▸ How to complete this task
Should a picture appear anywhere in the data, omit it and copy everything else exactly.

▸ Dataset extract
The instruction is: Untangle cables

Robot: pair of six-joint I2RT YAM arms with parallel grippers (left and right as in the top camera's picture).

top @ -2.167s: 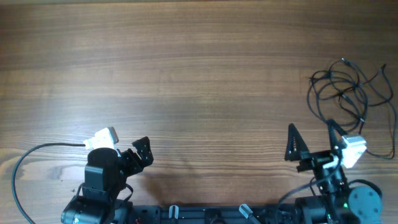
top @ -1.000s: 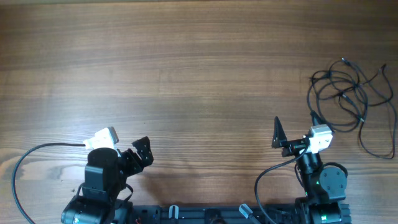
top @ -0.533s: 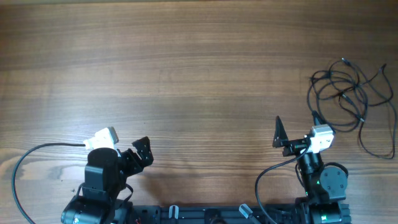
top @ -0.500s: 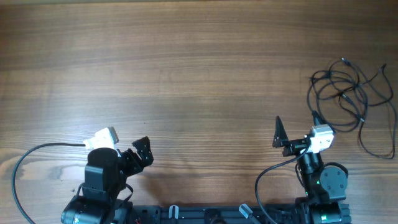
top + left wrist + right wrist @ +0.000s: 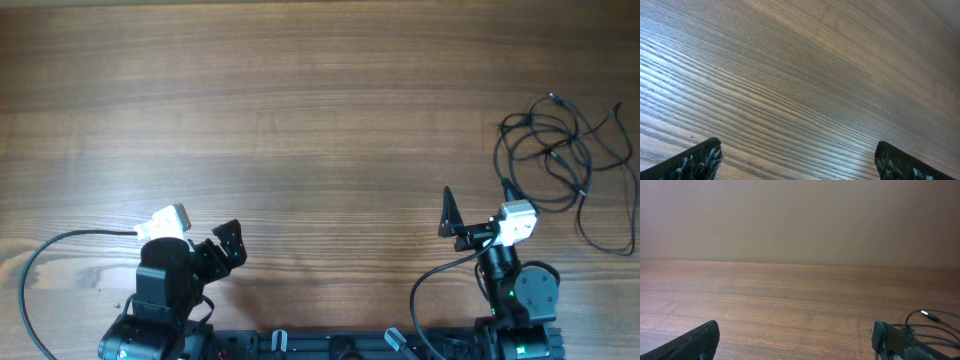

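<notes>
The cables [image 5: 560,160] are thin black cords looped together in a loose tangle on the wooden table at the far right, with one strand trailing down to the right edge. Part of them shows at the lower right of the right wrist view [image 5: 932,325]. My right gripper [image 5: 478,205] is open and empty, near the table's front edge, left of and below the tangle, apart from it. My left gripper [image 5: 228,245] is open and empty at the front left, far from the cables. Its wrist view shows only bare wood between its fingertips [image 5: 797,162].
The wooden table [image 5: 300,120] fills the view. A thicker black arm cable [image 5: 40,260] curves at the front left beside the left arm. The arm bases stand along the front edge.
The right arm has swung left and drawn back from beside the cables, then held still over the last second. The left arm and the cables have not moved.
</notes>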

▸ Solution to the problem
The instruction is: Untangle cables

Robot: pair of six-joint I2RT YAM arms with parallel grippers (left and right as in the top camera's picture).

top @ -2.167s: 
top @ -1.000s: 
top @ -0.533s: 
top @ -0.500s: 
top + left wrist + right wrist @ +0.000s: 

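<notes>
The cables [image 5: 560,160] are thin black cords looped together in a loose tangle on the wooden table at the far right, with one strand trailing down to the right edge. Part of them shows at the lower right of the right wrist view [image 5: 932,325]. My right gripper [image 5: 478,205] is open and empty, near the table's front edge, left of and below the tangle, apart from it. My left gripper [image 5: 228,245] is open and empty at the front left, far from the cables. Its wrist view shows only bare wood between its fingertips [image 5: 797,162].
The wooden table [image 5: 300,120] fills the view. A thicker black arm cable [image 5: 40,260] curves at the front left beside the left arm. The arm bases stand along the front edge.
The right arm has swung left and drawn back from beside the cables, then held still over the last second. The left arm and the cables have not moved.
</notes>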

The exercise calls for nothing further.